3.2 LSTM Back propagation

3.2.1 Back propagation step

LSTM Back propagation is much more complicated than forward propagation . We provide you with LSTM All equations of back propagation .（ If you like calculus practice , You can try to calculate from scratch ）

3.2.2 Gate derivation

d Γ o * t * = d a n e x t ∗ tanh ⁡ ( c n e x t ) ∗ Γ o * t * ∗ ( 1 − Γ o * t * ) (7) d \Gamma_o^{\langle t \rangle} = da_{next}*\tanh(c_{next}) * \Gamma_o^{\langle t \rangle}*(1-\Gamma_o^{\langle t \rangle})\tag{7} dΓo*t*​=danext​∗tanh(cnext​)∗Γo*t*​∗(1−Γo*t*​)(7)

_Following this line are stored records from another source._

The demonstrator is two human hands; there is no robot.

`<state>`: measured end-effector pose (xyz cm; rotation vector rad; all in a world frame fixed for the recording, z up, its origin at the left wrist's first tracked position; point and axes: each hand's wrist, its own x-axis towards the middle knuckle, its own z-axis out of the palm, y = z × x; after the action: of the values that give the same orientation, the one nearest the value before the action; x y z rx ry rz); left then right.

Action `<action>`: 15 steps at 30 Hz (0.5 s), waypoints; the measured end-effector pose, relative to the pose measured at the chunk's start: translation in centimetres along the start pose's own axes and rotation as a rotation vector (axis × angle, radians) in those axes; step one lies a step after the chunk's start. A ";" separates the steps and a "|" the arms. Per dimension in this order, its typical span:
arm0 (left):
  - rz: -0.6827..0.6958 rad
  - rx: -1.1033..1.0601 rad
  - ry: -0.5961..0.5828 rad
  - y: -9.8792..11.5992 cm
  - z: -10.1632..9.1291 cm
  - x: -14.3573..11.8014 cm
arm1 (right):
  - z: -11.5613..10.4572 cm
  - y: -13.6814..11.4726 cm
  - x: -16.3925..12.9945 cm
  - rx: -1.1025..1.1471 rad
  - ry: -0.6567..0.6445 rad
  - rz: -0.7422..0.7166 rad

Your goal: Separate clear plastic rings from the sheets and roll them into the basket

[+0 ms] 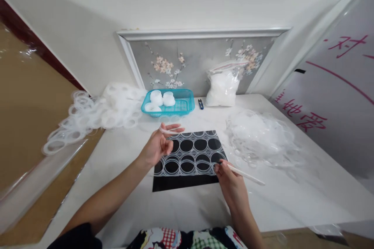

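My left hand (159, 146) is raised over the left edge of a black mat (187, 182) and pinches a clear plastic ring (169, 129) between thumb and fingers. Several clear rings (193, 155) lie in rows on the mat. My right hand (229, 181) rests at the mat's right edge and holds a thin white stick (247, 175), whose tip sits by the nearest ring on that side.
A heap of clear rings (90, 114) lies at the left, another clear pile (260, 136) at the right. A teal basket (181, 106) with white lids stands behind, beside a small blue tool (200, 104) and a filled plastic bag (223, 85).
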<state>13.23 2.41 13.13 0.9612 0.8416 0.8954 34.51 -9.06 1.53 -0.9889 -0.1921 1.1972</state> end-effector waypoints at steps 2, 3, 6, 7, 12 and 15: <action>0.076 0.116 0.108 0.5 -2.1 1.6 | -0.8 -0.2 0.1 0.028 -0.029 0.031; 0.116 0.176 0.171 0.9 -3.3 2.4 | -1.1 -0.4 0.2 0.055 -0.061 0.055; 0.212 0.357 0.355 2.8 -7.3 5.1 | -1.6 -1.5 0.9 0.227 -0.196 0.163; 0.233 0.424 0.402 3.6 -8.5 6.0 | -1.6 -2.0 1.1 0.309 -0.239 0.197; 0.111 0.757 0.481 7.1 -13.3 9.7 | -0.4 -4.3 2.1 0.579 -0.368 0.233; 0.025 0.845 0.452 8.5 -14.4 11.3 | 1.0 -5.6 2.5 0.579 -0.425 0.182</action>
<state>2.73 19.62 14.01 1.5157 1.6704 0.7880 38.76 -6.50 5.29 -0.2436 -0.0786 1.5086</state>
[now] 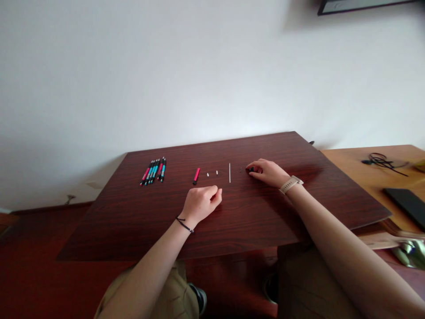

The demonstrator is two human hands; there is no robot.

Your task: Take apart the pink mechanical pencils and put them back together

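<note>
On a dark wooden table (252, 221), my left hand (200, 201) rests loosely curled, holding nothing I can see. My right hand (268, 172) lies further back with its fingertips on a small black part (251, 169). In a row between the hands and the far edge lie a pink pen piece (196, 175), two tiny white parts (212, 173), a thin white rod (229, 173) and a tiny dark speck (240, 169). A bunch of several pink and teal pens (153, 171) lies at the far left.
A lighter wooden table (358, 166) stands to the right with a tangle of black cable (381, 160) and a dark flat device (405, 200). A white wall rises behind. My knees and a shoe show below the table's front edge.
</note>
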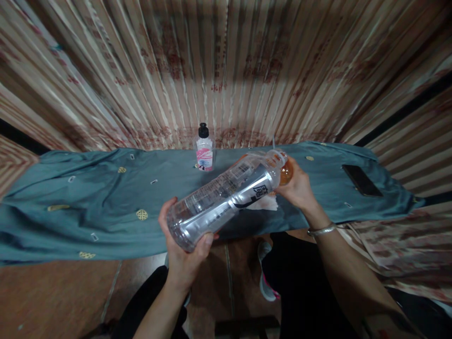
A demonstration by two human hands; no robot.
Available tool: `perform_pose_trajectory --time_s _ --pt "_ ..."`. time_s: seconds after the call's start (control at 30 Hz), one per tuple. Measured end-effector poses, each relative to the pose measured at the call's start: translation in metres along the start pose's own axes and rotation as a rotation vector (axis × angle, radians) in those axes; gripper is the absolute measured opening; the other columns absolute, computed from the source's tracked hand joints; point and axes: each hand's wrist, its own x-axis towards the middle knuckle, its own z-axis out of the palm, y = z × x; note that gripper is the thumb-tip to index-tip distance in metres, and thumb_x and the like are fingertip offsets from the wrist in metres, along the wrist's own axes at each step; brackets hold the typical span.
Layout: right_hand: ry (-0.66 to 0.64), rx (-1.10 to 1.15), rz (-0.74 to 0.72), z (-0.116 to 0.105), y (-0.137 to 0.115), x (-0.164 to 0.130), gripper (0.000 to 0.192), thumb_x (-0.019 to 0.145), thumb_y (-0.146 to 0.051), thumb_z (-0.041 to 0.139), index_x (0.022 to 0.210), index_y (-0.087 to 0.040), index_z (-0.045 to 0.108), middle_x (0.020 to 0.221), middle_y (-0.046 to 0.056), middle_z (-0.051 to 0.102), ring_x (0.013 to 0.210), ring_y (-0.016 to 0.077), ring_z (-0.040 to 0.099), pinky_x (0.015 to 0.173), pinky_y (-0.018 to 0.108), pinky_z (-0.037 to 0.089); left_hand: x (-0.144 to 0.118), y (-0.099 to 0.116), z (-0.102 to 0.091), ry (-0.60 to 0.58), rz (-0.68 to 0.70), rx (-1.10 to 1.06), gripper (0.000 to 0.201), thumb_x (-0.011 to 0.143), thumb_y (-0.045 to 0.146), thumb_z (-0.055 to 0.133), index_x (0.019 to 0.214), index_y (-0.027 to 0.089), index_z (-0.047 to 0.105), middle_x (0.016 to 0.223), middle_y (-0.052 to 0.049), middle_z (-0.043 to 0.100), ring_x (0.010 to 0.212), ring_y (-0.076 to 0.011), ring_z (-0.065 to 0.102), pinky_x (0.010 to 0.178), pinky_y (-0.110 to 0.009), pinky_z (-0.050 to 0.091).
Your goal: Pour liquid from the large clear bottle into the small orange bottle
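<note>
Above the teal cloth [88,197], both hands are clamping a clear plastic bottle [226,195] lying slantwise — left hand [183,249] cupping its base, right hand [298,188] fingers wrapped at its neck.

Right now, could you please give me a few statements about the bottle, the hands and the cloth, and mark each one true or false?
1. The left hand grips the base of the big bottle. True.
2. The big bottle stands upright on the cloth. False: it is held tilted, almost on its side, above the cloth.
3. The right hand is at the bottle's neck end. True.
4. The small bottle has a white cap. False: its cap is black.
5. A phone lies on the cloth to the right. True.
6. The bracelet is on the left wrist. False: it is on the right wrist.
</note>
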Motion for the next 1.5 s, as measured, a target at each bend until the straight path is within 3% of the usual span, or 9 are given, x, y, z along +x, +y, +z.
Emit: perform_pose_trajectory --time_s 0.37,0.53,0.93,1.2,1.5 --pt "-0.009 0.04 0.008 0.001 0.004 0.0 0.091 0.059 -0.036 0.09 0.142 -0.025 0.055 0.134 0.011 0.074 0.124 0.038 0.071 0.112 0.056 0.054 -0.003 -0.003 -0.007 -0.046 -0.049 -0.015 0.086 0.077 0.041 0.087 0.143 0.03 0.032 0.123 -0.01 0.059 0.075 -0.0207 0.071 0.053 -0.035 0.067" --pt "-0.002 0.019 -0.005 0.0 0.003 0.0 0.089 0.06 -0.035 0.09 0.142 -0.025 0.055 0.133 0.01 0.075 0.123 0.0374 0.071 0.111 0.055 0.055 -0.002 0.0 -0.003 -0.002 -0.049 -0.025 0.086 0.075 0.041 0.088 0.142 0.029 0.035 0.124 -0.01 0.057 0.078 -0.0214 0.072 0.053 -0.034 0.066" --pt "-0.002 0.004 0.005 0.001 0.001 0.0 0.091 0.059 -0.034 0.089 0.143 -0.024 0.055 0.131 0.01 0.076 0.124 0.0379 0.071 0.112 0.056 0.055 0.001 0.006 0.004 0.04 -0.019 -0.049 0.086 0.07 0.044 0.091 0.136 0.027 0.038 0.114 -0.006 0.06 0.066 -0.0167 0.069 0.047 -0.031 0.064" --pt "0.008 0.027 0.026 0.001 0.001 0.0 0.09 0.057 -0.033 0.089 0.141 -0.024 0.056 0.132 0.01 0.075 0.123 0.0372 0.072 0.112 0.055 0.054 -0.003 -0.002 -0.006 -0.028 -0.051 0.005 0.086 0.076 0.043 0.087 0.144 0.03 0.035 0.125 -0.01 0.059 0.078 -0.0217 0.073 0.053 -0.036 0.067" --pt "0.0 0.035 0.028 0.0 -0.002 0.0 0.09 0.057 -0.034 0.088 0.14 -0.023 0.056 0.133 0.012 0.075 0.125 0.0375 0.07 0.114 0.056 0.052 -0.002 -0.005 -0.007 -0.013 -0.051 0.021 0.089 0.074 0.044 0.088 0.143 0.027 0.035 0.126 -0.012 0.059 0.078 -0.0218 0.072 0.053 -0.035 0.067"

d c ~ * t * = ( d c n e x t ∗ Γ u * t * + Γ o * t * ( 1 − tanh ⁡ ( c n e x t ) 2 ) ∗ i t ∗ d a n e x t ∗ c ~ * t * ) ∗ ( 1 − tanh ⁡ ( c ~ ) 2 ) (8) d\tilde c^{\langle t \rangle} = (dc_{next}*\Gamma_u^{\langle t \rangle}+ \Gamma_o^{\langle t \rangle} (1-\tanh(c_{next})^2) * i_t * da_{next} * \tilde c^{\langle t \rangle}) * (1-\tanh(\tilde c)^2) \tag{8} dc~*t*=(dcnext​∗Γu*t*​+Γo*t*​(1−tanh(cnext​)2)∗it​∗danext​∗c~*t*)∗(1−tanh(c~)2)(8)

d Γ u * t * = ( d c n e x t ∗ c ~ * t * + Γ o * t * ( 1 − tanh ⁡ ( c n e x t ) 2 ) ∗ c ~ * t * ∗ d a n e x t ) ∗ Γ u * t * ∗ ( 1 − Γ u * t * ) (9) d\Gamma_u^{\langle t \rangle} = (dc_{next}*\tilde c^{\langle t \rangle} + \Gamma_o^{\langle t \rangle} (1-\tanh(c_{next})^2) * \tilde c^{\langle t \rangle} * da_{next})*\Gamma_u^{\langle t \rangle}*(1-\Gamma_u^{\langle t \rangle})\tag{9} dΓu*t*​=(dcnext​∗c~*t*+Γo*t*​(1−tanh(cnext​)2)∗c~*t*∗danext​)∗Γu*t*​∗(1−Γu*t*​)(9)

d Γ f * t * = ( d c n e x t ∗ c ~ p r e v + Γ o * t * ( 1 − tanh ⁡ ( c n e x t ) 2 ) ∗ c p r e v ∗ d a n e x t ) ∗ Γ f * t * ∗ ( 1 − Γ f * t * ) (10) d\Gamma_f^{\langle t \rangle} = (dc_{next}*\tilde c_{prev} + \Gamma_o^{\langle t \rangle} (1-\tanh(c_{next})^2) * c_{prev} * da_{next})*\Gamma_f^{\langle t \rangle}*(1-\Gamma_f^{\langle t \rangle})\tag{10} dΓf*t*​=(dcnext​∗c~prev​+Γo*t*​(1−tanh(cnext​)2)∗cprev​∗danext​)∗Γf*t*​∗(1−Γf*t*​)(10)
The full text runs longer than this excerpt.